1. Wife- “What is this ragging?”
Husband- “This is what you ask forcibly gifts on every marriage anniversary, Karvachauth and birthday, it is called ragging in English!”
Wife- “What happened, sir?”
Husband- “Today our office building fell and all the people died.”
Wife- “So how are you left?”
Husband- “I went out smoking cigarette.”
Wife- “Let’s thank God.”
In a short time, news started coming on TV that the government has decided to give Rs 1-1 crore to the families of all the deceased.

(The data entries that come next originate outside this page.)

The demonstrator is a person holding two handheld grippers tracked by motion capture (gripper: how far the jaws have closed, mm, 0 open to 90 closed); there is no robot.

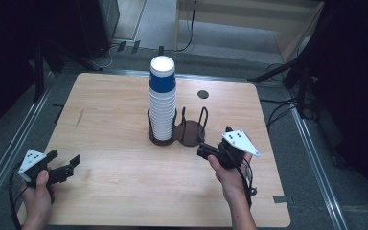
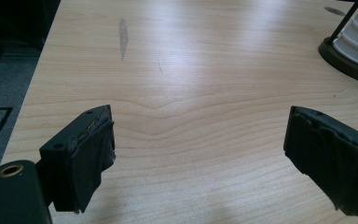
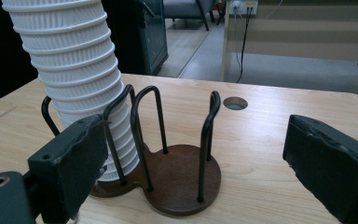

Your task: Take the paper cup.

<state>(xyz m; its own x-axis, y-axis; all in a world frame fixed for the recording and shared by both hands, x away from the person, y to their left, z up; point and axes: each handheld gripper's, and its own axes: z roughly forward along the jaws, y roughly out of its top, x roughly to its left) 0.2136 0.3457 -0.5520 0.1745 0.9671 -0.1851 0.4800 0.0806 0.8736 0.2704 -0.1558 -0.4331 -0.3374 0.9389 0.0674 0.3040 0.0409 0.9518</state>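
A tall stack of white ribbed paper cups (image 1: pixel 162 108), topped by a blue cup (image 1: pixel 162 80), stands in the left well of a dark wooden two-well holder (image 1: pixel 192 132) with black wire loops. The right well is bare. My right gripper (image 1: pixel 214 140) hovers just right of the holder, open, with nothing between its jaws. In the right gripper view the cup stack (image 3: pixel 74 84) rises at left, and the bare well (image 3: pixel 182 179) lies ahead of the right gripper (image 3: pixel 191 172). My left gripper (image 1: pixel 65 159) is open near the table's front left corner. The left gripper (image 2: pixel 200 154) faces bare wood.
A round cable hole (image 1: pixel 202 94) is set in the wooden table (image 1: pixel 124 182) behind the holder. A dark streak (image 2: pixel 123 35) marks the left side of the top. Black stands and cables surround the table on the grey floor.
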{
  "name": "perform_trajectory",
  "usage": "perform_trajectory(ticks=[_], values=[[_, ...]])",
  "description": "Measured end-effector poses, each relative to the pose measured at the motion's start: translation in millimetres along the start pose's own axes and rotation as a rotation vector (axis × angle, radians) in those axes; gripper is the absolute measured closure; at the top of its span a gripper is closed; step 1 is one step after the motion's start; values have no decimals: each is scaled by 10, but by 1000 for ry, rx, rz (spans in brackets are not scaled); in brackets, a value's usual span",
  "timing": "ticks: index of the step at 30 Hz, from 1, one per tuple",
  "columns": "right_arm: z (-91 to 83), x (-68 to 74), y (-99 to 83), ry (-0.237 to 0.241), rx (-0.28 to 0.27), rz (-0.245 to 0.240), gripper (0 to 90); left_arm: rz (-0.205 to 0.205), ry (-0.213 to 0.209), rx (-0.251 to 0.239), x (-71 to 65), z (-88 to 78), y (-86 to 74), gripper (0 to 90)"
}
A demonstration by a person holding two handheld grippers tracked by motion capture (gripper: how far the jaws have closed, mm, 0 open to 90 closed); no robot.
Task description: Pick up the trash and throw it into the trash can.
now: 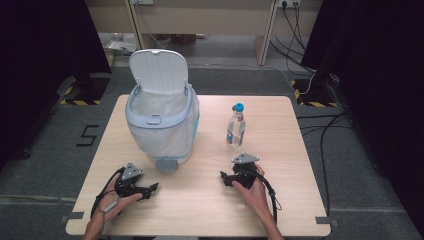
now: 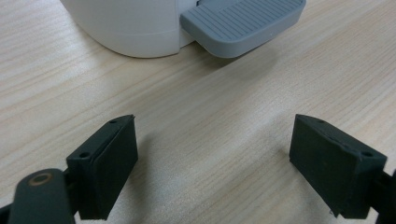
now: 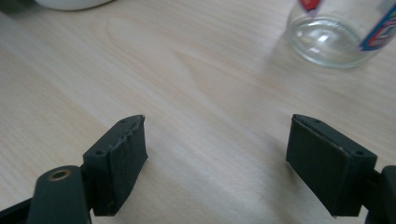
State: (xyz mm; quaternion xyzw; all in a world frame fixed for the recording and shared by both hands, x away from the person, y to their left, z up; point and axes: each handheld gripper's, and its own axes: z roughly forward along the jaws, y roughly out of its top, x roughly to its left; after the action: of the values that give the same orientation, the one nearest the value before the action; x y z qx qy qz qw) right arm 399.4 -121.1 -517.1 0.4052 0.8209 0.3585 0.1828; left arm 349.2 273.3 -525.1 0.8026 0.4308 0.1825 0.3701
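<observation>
Two grippers are held low over the near part of a light wooden bench (image 1: 210, 210), one in each of the person's hands. The left gripper (image 1: 150, 190) is seen at the near left in the high view, pointed toward the middle of the bench; in the left gripper view its fingers (image 2: 105, 170) are spread wide, with bare wood between them and nothing pinched. Just ahead of them a grey foot pedal (image 2: 243, 25) juts from the white base of a pedal bin (image 1: 162, 120), close by but not touched. The bin stands on the left half of the bench with its lid (image 1: 159, 70) raised upright and a translucent liner visible inside (the liner's contents cannot be made out).

The right gripper (image 1: 225, 177) is held at the near right, under a grey three-cornered plate. Its fingers (image 3: 119, 163) are likewise spread apart and empty in the right gripper view. A clear plastic bottle (image 1: 236, 127) with a blue cap stands upright on the bench just beyond this gripper, to the right of the bin and apart from it; its rounded base (image 3: 331, 39) is seen ahead of the right-hand finger, untouched.
</observation>
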Motion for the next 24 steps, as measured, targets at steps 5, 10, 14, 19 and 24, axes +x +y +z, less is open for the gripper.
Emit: perform_trajectory(ticks=[5,10,14,19,24], values=[[-133,-82,37,-48,-82,32,206,0,0,0,0,0,0,141],[-215,-189,66,-71,-139,78,169,0,0,0,0,0,0,141],[-250,-265,172,-91,-169,75,172,0,0,0,0,1,0,140],[-299,-354,342,-106,-218,63,156,0,0,0,0,1,0,140],[-203,-476,479,-115,-259,45,156,-1,0,0,0,1,0,140]])
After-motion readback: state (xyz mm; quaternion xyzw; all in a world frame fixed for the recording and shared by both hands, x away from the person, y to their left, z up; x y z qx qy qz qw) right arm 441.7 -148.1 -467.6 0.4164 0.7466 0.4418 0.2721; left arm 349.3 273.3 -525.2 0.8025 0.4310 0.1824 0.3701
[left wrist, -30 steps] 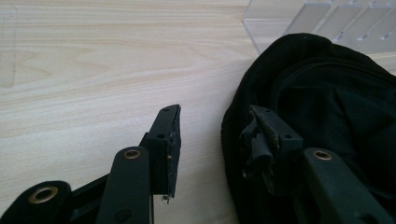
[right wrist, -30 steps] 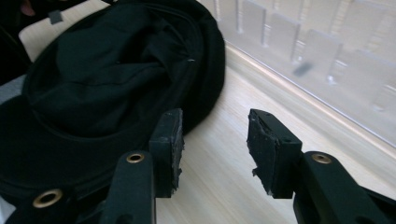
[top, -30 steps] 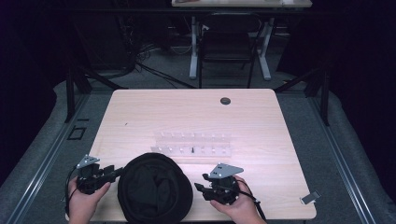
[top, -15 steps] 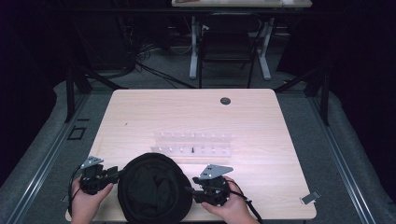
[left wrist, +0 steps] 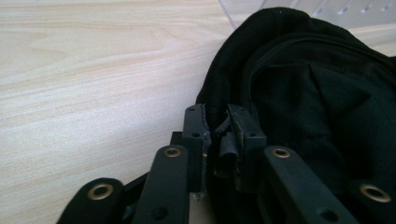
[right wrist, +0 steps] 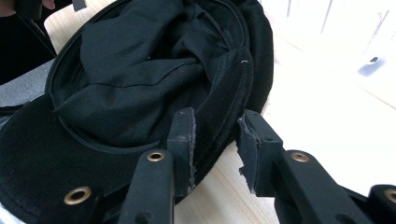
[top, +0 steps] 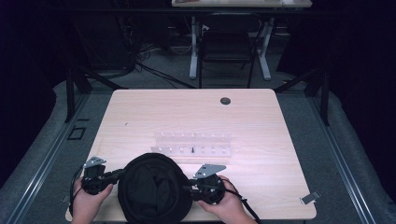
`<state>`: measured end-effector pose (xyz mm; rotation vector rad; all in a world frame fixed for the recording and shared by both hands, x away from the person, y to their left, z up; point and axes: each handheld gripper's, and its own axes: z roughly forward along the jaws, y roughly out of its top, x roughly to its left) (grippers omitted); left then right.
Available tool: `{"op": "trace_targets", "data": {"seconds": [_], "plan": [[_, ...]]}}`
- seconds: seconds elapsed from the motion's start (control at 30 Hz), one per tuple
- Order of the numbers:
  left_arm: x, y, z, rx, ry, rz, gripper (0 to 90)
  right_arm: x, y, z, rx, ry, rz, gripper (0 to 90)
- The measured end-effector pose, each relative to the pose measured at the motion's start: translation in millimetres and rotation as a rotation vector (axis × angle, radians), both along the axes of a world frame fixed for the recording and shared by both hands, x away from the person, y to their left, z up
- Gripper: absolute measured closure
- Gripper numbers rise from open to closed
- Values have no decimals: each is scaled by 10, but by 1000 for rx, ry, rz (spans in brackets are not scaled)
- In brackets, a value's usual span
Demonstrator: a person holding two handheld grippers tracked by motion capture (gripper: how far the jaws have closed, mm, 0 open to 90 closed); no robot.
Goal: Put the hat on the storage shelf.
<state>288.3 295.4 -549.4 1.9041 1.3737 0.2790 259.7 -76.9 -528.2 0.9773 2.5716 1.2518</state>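
Soft black fabric hat (top: 154, 193) sits upturned on the pale wooden surface (top: 196, 119); left gripper (left wrist: 218, 135) pinches its brim, right gripper's (right wrist: 215, 140) jaws straddle the rim, parted.

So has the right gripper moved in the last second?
Yes. The right gripper has slid left along the table's near edge, up to the black hat; its jaws straddle the brim.

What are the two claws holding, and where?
The left gripper is pinching the black hat by its edge. The right gripper is open around the opposite edge, not squeezing it yet.
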Motion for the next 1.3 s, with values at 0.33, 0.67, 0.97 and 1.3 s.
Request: {"op": "trace_targets", "data": {"seconds": [0.33,0.67,0.97,1.3], "plan": [[-9,-55,-3,-21,19,-27,811,195,-80,22,-18,-18,-43,725],[-35,-129,-3,-28,31,-43,792,401,-147,30,-32,-32,-87,742],[-45,-131,7,-32,37,-40,759,412,-164,58,-47,-66,-97,708],[-30,-111,26,-47,55,-28,670,263,-299,203,-18,-109,-102,708]]}}
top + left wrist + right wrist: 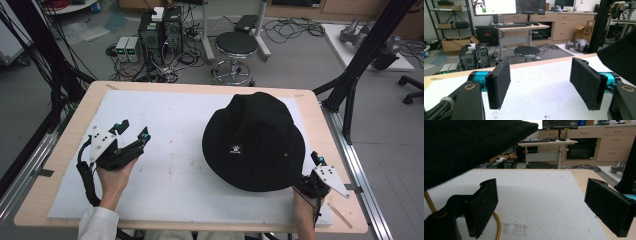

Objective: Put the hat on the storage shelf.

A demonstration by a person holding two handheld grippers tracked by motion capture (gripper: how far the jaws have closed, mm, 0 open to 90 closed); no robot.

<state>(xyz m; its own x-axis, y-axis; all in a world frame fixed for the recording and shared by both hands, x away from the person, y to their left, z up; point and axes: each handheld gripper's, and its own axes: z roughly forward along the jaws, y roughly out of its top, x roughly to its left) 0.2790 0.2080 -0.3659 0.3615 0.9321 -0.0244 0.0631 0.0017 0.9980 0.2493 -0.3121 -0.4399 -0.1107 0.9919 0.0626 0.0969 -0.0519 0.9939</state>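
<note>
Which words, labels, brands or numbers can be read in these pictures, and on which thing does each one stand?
"SF": on the cardboard box on the floor, in the left gripper view.
White logo patch with small lettering, on the black hat: too small to read.
Monitor screens on the far desk: text too blurred to read.
Grippers, table and white mat: no text seen.

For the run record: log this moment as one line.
left gripper: jaws open, nothing between, over white mat | right gripper: jaws open, at hat brim | black hat: lying on mat, ungripped
</note>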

Wife angry- “Don’t know when this cigarette habit will be left!”
3. The husband cut the wife’s phone and said- “I am in a meeting now, I talk later.”
After a while, the neighbor got a call.
Padosan- “Are you free, didn’t you disturb you?”
Husband- “Oh no, you can refer to.”
Padosan- “I have no job, your wife has to talk, take it.”
Wife- “Come home in the evening, bring iodex!”
Girl’s father- “Son, what work do you do?”
Boy- “I am Director of Goat Research and Development Institute”
The girl’s father thought, seems to be a very big officer…. ”Tell me in Hindi, son?”
Boy slowly voice- “We graze goat”
The father -in -law got an attack.
5. Now the day is not far when the digital fight between husband and wife will be like this.
Wife- “Don’t know which time I accepted your friend request.”
Husband- “The stones were on my wisdom, which your DP was called a nice pick.”
Wife- “My wisdom was also covered which commented on your pick.”
Husband- “It would have been good at the same time.”
Wife- “If I had blocked you at the same time, I would not have seen this day today.”